Erin Rumbolt of Happy Valley-Goose Bay spent sleepless night after shootings
Residents of Moncton, N.B., have been left shocked and horrified after a heavily armed gunman killed three RCMP officers, and wounded two more, on the evening of June 4.
The mourning city is still on alert. As of this writing, the alleged gunman, 24-year-old Justin Bourque, is still on the loose. Government offices and schools remain closed, and many residents have been advised to stay indoors.
Erin Rumbolt, a Happy Valley-Goose Bay woman who moved to Moncton in 2010, went to work tired on the morning of June 5. Like many others, she spent a sleepless night locked inside her apartment, keeping tabs on the horrifying situation through the Internet.

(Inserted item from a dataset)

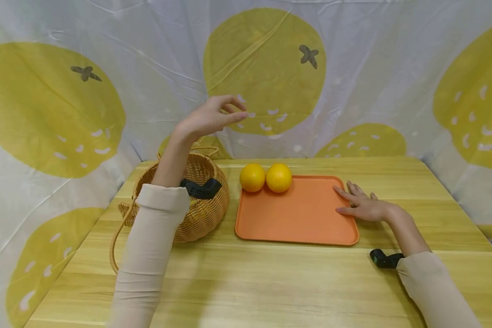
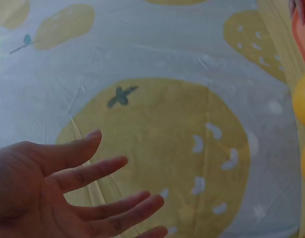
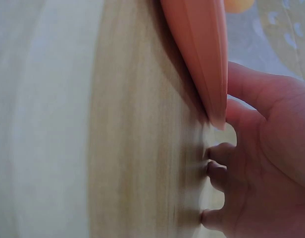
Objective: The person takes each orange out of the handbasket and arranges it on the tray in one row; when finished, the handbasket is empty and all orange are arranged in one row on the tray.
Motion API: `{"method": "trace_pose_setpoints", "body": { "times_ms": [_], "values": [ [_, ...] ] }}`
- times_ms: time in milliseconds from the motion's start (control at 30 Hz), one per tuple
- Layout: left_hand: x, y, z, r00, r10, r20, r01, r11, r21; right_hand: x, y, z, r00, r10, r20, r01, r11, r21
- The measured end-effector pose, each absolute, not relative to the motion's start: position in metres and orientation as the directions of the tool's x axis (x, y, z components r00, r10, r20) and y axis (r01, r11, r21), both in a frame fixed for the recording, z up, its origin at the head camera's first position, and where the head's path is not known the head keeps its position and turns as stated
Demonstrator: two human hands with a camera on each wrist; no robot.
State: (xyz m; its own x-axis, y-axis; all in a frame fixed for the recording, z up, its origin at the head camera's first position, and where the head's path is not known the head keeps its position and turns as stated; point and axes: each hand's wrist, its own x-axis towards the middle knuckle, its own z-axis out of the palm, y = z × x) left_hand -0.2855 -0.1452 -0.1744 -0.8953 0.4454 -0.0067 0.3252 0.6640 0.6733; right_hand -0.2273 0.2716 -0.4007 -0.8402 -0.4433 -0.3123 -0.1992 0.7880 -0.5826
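Observation:
My left hand is raised in the air above the wicker basket, its fingers loosely bent and nothing in them. The left wrist view shows that palm bare with the fingers spread. On the table lies an orange tray, and my right hand rests at its right edge, thumb and index finger over the rim and the other fingers on the tabletop. Two oranges sit side by side at the tray's back left corner, the left orange touching the right orange.
The basket stands left of the tray, with a rope-like handle hanging down its left side; my left forearm covers part of its opening. Something yellow shows through its weave. A fruit-printed cloth hangs behind the wooden table.

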Motion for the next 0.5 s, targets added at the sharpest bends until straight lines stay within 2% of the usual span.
{"method": "trace_pose_setpoints", "body": {
  "times_ms": [133,333,500],
  "values": [
    [-0.298,-0.184,-0.188,-0.868,0.488,-0.091,0.281,0.634,0.721,-0.227,0.271,-0.4,-0.839,-0.446,-0.311,-0.2,0.785,-0.586],
    [-0.31,-0.242,-0.205,-0.736,0.63,-0.248,0.264,0.604,0.752,-0.226,0.271,-0.401,-0.838,-0.445,-0.315,-0.195,0.785,-0.588],
    [-0.319,-0.272,-0.22,-0.654,0.649,-0.388,0.2,0.644,0.738,-0.227,0.271,-0.401,-0.841,-0.446,-0.306,-0.2,0.781,-0.591]
  ]
}}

Rumbolt, 26, was understandably anxious that night, since she lives near the area where police were searching for Bourque.
“They were saying he was around Ryan Road and Ryan Road is about 300 metres from my apartment,” she said.
Rumbolt first noticed signs of trouble when she went shopping that evening. On the way to a store, she saw some police vehicles all headed in one direction. She figured there was an accident, or something routine, and ignored it.
But heading back to her apartment, the heavy police presence on the streets made it clear that something out of the ordinary was happening.
“So I left to come home and I noticed there was a section that was being cordoned off and there was a whole bunch of police there,” said Rumbolt.
“I decided to turn around and take the highway home. So, as I was taking my exit off the highway, there was police at that intersection and they were turning people around and sending them back in the direction that I live in.”
Around 8:50 p.m., Rumbolt arrived back at her apartment, only to find a stranger parked in her driveway. It was then she found out about the gunman crisis.
“She (the stranger) told me about the situation and she said she can’t access her street, but she knew my landlord. So she told me what was going on,” recalled Rumbolt.
“So at that point, I just dropped everything in my car and I picked up my phone and called my mom and said ‘there’s a gunman on the loose in Moncton, in my area, and I just want someone on the phone with me when I go into my apartment’”
Rumbolt locked herself into the apartment and closed the blinds to all the windows. She then went on Twitter and other websites to get constant updates on the shootings.
“I saw that the police were looking for a gunman. At that point, there were no confirmed fatalities; it was all speculation.”
Rumbolt began worrying about her friend, whose boyfriend is a police officer in Moncton.
“When I found out there were injuries I had to text a friend because her partner is an officer. And I knew that he was evening night shifts this week,” said Moncton.
“Every time she found out that he was OK, she was also letting me know.”
Throughout the night, Rumbolt could hear the sirens and helicopters out searching for the suspect. The noise didn’t bother her, however. Any sound was welcomed over the periods of silence.
“I need to have noise because the quiet was deafening. It was so scary, because every little car that drove down my street freaked me out.”
After getting very little sleep, Rumbolt commuted to Amherst, N.S., where she works for the Department of Aboriginal Affairs. If the gunman isn’t caught by the time she leaves her office, she will stay with a friend in Dieppe, N.B.
Like others across the country, Rumbolt is saddened by the whole incident, especially for the three officers who lost their lives.
“It’s sad. It’s a small community in Moncton, really … and now there’s three less people in Moncton who’s there to protect us.”